**Task brief**.
Copy out each line of the listing below where the string "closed" appears.
■ ■ ■ ■ ■ ■ ■
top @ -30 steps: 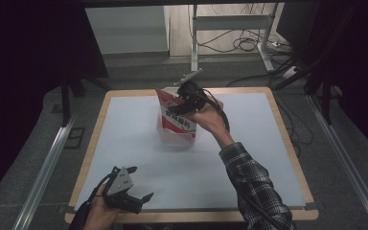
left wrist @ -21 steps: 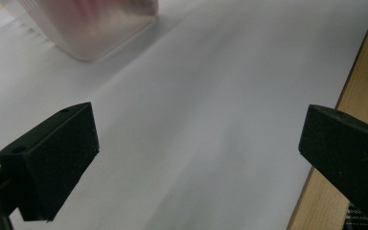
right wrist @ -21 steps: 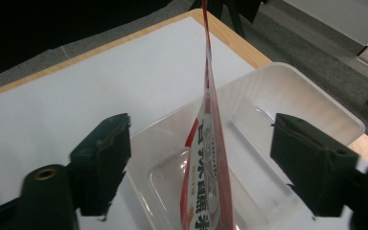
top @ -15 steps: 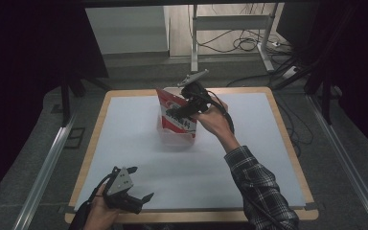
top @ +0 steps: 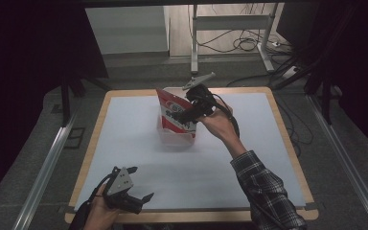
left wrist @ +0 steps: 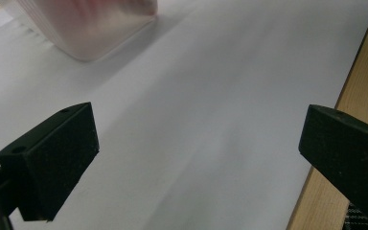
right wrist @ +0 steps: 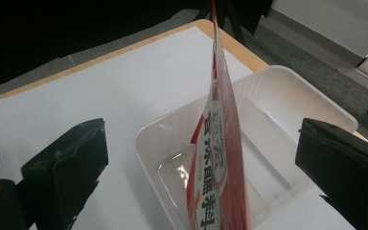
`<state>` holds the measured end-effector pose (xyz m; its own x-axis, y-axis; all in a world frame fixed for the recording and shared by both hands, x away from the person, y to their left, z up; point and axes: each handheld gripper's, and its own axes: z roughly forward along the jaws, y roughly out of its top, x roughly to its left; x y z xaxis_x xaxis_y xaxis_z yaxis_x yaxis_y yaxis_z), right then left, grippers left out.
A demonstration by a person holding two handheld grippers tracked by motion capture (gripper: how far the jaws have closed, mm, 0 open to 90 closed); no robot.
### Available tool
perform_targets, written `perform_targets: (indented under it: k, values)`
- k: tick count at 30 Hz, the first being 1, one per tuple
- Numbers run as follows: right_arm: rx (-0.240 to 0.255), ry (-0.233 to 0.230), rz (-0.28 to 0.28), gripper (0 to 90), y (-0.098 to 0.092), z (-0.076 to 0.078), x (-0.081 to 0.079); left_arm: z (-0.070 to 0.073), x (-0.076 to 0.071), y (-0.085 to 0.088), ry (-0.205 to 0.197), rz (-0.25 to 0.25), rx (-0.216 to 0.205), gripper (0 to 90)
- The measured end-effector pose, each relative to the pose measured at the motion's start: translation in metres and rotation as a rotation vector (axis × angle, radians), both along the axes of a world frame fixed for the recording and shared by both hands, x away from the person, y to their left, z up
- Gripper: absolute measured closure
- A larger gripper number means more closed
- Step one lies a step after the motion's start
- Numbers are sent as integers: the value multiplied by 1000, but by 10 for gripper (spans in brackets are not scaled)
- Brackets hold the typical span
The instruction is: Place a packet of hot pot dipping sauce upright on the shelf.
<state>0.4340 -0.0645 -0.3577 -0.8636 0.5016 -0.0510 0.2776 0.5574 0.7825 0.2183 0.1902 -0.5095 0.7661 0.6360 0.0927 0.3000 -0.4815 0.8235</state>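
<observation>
A red and white printed pouch (top: 173, 114) stands upright, edge-on, in a clear plastic tray (top: 176, 140) at the back middle of the white table. My right gripper (top: 192, 111) is at the pouch's right side. In the right gripper view its jaws have just been opening. They stand wide on either side of the pouch (right wrist: 219, 158), which rises from the tray (right wrist: 287, 105) without touching either pad. My left gripper (top: 141, 183) is open and holds nothing low over the table's front left. The tray's corner (left wrist: 88, 33) lies far ahead of it.
The white sheet (top: 124, 143) lies on a wooden board whose edge (left wrist: 335, 143) runs close beside my left gripper. Cables and a metal stand (top: 230, 28) are on the floor behind the table. A rail (top: 43, 167) runs along the left.
The right gripper's jaws opened and let go of the pouch, and the hand drew a little to the right. The pouch stays standing in the tray. The left gripper has not moved.
</observation>
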Motion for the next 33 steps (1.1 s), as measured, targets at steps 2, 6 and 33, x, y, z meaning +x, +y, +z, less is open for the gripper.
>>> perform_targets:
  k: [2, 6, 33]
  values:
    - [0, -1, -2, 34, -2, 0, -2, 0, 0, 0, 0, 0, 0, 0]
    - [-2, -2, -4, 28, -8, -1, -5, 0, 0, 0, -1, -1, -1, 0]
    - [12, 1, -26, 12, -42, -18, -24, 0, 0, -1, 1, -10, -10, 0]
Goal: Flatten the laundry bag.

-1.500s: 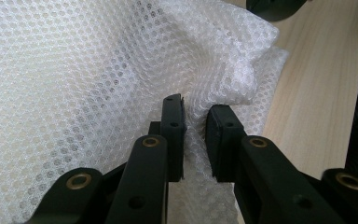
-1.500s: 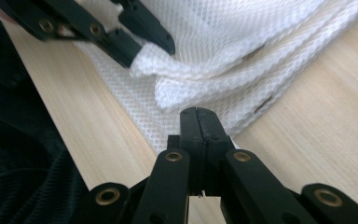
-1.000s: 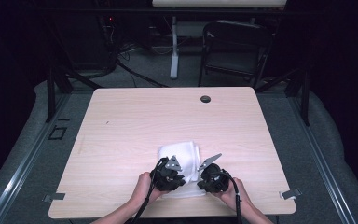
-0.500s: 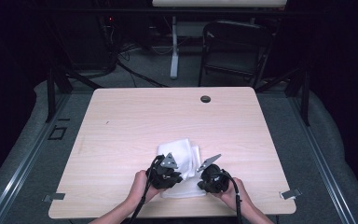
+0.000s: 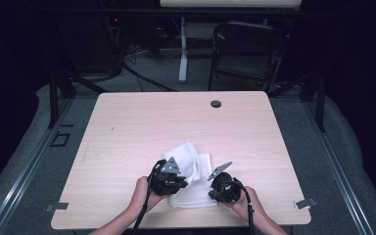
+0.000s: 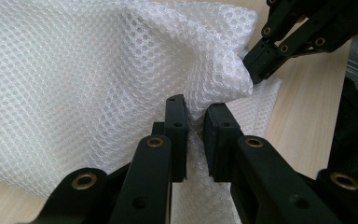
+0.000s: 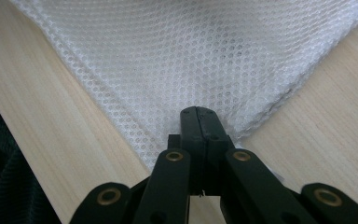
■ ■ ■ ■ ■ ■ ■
**Solved problem**.
A demonstration by a person holding two handheld grippers tracked by motion capture (gripper: how far the jaws have closed, mm, 0 open to 90 closed); no robot.
- A larger gripper number means more closed

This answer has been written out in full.